Roberto Colombari Tempi Selvaggi. Storia di punk e anarchia
Fotografie di Cesare Ferioli, Biblioteca Clueb, 2021, 324 pp., 19 euro Romanzo | Musica
14/07/2021 di Laura Bianchi
Tempi selvaggi, quelli degli anni Ottanta bolognesi (anzi, dal 1980 al 1983), e Roberto Colombari li ha vissuti tutti, intensamente, con una consapevolezza lucida, che ora trasferisce nel romanzo intitolato proprio Tempi selvaggi: seguiamo così la storia di nove ("Potevano esserci 1000mila motivi per quel nome uscito senza nemmeno la maiuscola, ma non ne sapeva nemmeno uno"), sintesi finzionale di tanti personaggi reali, uno skinhead che si trova a vivere il concerto dei Clash in Piazza Maggiore (organizzato dall'allora assessore alla Cultura, padre dell'autore), quello dei Ramones a Reggio, quello, violento, degli Exploited, il raduno Oi! a Certaldo, con le provocazioni di stampo fascista dei Rip Off, oltre alle esperienze a Londra, a stretto contatto con la scena punk, fra occupazioni, scontri razziali e amori, ma anche con la strage della stazione e le lotte anarchiche.

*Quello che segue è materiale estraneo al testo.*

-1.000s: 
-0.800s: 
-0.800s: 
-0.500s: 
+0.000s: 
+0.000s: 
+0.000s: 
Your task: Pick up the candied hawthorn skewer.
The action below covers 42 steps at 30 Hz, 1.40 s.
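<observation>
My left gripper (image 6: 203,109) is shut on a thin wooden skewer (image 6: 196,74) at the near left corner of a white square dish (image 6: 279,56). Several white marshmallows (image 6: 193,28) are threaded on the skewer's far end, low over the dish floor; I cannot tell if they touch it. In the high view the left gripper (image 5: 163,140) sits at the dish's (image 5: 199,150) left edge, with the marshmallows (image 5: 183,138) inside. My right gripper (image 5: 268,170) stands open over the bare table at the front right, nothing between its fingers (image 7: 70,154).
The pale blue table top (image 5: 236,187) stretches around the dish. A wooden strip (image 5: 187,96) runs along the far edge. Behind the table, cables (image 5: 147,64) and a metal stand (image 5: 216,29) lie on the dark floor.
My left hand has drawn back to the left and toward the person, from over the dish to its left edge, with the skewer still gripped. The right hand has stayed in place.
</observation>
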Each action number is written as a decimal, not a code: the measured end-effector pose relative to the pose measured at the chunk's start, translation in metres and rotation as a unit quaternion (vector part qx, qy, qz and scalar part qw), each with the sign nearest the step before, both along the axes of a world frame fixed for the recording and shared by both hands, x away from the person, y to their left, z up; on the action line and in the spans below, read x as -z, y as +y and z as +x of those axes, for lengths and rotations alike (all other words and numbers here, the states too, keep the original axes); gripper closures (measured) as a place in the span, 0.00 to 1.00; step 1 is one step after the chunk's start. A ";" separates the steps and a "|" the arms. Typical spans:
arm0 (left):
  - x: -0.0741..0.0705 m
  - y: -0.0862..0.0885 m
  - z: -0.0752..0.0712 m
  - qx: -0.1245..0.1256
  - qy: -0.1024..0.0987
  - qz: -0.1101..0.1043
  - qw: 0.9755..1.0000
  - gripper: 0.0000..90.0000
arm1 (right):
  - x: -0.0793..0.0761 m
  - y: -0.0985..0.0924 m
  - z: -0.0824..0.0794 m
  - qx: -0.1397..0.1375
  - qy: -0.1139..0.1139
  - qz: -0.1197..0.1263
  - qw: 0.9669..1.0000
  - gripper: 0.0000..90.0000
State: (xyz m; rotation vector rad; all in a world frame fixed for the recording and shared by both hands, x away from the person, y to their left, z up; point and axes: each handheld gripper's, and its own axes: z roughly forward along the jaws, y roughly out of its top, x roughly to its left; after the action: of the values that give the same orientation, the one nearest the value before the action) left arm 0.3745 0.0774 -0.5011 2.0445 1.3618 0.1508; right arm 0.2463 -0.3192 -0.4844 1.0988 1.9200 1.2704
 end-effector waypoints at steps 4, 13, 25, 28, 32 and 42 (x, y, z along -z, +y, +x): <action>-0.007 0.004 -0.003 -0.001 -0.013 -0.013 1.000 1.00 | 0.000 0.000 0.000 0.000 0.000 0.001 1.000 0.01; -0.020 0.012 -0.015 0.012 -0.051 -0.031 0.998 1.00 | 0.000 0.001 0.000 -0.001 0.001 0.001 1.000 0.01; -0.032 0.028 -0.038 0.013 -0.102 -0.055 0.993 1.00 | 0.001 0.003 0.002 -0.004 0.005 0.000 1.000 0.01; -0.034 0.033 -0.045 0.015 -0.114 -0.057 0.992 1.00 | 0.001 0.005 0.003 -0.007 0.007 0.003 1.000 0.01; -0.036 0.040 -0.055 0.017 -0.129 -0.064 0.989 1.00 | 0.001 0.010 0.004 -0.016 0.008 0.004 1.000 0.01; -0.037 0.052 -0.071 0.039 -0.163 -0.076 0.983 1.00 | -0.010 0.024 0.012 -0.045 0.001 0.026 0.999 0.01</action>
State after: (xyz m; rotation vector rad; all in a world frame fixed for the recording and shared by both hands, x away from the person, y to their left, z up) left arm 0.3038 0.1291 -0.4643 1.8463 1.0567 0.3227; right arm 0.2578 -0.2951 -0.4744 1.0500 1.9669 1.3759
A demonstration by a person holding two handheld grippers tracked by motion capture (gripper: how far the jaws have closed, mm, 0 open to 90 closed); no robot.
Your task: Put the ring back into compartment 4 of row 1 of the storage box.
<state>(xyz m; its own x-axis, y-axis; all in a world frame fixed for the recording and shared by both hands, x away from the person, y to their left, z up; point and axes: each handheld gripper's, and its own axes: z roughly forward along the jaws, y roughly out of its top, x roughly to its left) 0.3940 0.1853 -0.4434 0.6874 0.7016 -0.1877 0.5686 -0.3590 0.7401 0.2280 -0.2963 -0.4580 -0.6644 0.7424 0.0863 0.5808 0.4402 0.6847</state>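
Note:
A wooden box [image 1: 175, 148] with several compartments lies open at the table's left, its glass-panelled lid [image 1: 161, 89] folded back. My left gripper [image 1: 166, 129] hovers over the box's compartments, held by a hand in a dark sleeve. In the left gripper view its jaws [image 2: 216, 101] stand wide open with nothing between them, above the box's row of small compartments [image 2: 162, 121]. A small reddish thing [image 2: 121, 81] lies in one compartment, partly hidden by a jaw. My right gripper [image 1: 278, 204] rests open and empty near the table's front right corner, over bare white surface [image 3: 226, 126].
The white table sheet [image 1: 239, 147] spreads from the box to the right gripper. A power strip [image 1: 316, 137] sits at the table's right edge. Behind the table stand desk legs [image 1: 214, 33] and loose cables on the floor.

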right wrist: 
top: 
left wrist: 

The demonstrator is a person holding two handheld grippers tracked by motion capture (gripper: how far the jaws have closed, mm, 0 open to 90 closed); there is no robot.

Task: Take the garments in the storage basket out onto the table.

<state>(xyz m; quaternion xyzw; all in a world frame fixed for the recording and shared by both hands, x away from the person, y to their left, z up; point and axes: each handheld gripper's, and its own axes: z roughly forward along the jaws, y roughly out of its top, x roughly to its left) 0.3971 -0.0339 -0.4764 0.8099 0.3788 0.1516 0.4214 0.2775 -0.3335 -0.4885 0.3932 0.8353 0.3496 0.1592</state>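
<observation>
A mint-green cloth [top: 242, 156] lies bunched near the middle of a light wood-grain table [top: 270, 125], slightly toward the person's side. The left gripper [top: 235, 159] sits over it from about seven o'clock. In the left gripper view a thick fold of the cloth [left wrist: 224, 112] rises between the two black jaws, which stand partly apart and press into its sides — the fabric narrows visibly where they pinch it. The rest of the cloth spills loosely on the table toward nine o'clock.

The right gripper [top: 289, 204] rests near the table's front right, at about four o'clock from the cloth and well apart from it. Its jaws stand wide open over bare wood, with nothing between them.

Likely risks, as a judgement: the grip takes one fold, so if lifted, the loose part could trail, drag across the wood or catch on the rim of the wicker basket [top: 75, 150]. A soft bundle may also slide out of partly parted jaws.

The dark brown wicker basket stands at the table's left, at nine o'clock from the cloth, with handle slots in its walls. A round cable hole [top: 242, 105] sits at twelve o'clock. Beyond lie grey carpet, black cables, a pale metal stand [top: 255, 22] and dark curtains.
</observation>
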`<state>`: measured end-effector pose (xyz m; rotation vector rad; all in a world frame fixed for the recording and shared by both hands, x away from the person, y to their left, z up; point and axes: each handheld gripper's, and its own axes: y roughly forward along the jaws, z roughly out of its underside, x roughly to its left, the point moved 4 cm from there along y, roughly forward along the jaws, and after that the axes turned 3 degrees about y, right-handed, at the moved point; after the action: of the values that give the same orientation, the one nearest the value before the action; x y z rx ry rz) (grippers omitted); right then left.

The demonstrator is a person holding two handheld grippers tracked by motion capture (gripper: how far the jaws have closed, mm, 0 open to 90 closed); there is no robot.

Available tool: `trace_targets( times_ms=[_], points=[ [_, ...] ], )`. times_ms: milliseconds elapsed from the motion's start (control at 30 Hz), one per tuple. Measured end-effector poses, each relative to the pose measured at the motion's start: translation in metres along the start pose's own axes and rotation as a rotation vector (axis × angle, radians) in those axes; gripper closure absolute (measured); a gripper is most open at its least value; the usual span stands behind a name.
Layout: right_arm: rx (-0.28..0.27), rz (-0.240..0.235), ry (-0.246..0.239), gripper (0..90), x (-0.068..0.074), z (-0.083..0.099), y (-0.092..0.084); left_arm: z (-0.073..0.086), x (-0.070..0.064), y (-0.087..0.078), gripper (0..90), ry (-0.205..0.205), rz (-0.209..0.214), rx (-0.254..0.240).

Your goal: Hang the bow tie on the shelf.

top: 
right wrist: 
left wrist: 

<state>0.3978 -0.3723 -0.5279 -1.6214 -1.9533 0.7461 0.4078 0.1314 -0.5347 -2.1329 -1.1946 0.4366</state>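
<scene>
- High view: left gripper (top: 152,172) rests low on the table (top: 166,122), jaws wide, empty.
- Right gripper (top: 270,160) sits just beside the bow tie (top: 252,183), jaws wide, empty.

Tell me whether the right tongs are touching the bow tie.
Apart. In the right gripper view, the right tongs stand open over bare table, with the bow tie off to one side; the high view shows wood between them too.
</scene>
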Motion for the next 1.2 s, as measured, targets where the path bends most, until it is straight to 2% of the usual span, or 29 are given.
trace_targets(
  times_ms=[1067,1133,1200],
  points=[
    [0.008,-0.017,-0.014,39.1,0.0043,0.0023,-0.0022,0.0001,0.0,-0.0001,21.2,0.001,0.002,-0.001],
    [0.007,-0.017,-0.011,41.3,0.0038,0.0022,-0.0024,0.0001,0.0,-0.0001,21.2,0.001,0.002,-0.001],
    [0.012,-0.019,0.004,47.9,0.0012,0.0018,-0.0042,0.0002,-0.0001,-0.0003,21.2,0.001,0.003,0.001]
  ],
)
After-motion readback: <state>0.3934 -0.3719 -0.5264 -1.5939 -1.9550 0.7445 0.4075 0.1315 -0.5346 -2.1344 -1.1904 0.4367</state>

Non mancano le presenze musicali, come i Nabat e i Raf Punk, che costituiscono i riferimenti principali di quei tempi; suoni selvaggi, come chi li crea e chi li ascolta, liberi da convenzioni, tesi non solo e non tanto a scandalizzare i perbenisti (anche se "Skin e punk saranno uniti, gli obiettivi son comuni, questi fottuti perbenisti..." cantano i Nabat), quanto a costruire una scena alternativa, dando ai suoi protagonisti una possibilità, una via di uscita, stretti come sono fra il conformismo e la tossicodipendenza ("L'ero - era dappertutto...", ricorda il protagonista). Lo scrive con chiarezza Steno, il leader dei Nabat, nella prefazione: "erano i Damned era il 1978, rimasi folgorato...quei suoni cattivi erano la colonna sonora della nostra vita di merda".
Quello di Colombari è un volume non solo da leggere, ma anche da guardare, grazie alle soluzioni grafiche con disegni, interventi tipografici, illustrazioni di Cesare Ferioli, che ricordano molto alcune intuizioni futuriste, con la ricerca incessante di spingere il lettore a sovrapporre più punti di vista, più piani temporali, più stimoli acustici e visivi. Un esempio (molto riduttivo, a causa della smaccata inferiorità grafica della nostra impaginazione...) può essere il seguente: "Appena sceso immagino se ne andò subito a casâ’¶ccupata senza preoccuparsi di controllare se le 2 TORRI fossero ancora al loro posto e ti stupirà sco-prire che avesse comprato un regalo a Pantera: proprio così → da una sportina color ciano di THE LAST RESORT spuntò la t-shirt bianca del tour europeo di Hitler (la pensavano entrambi nello stesso modo NO politica SÌ a una risata: più importante una riduzione di 100 lire nel prezzo della birra alla spina [o di un flacone di colla] che un cambio di governo)."
Dalle introduzioni (oltre a Steno, ci sono Laura Carroli (RAF Punk), Oddone Ricci, Marina Zoni), alla postfazione di Riccardo Pedrini, il libro è costruito in modo da avvincere il lettore e farlo riflettere sulla portata non solo emotiva, ma anche culturale di quei tempi; selvaggi, sì, ma tanto più ricchi della "disperata vitalità" di pasoliniana memoria.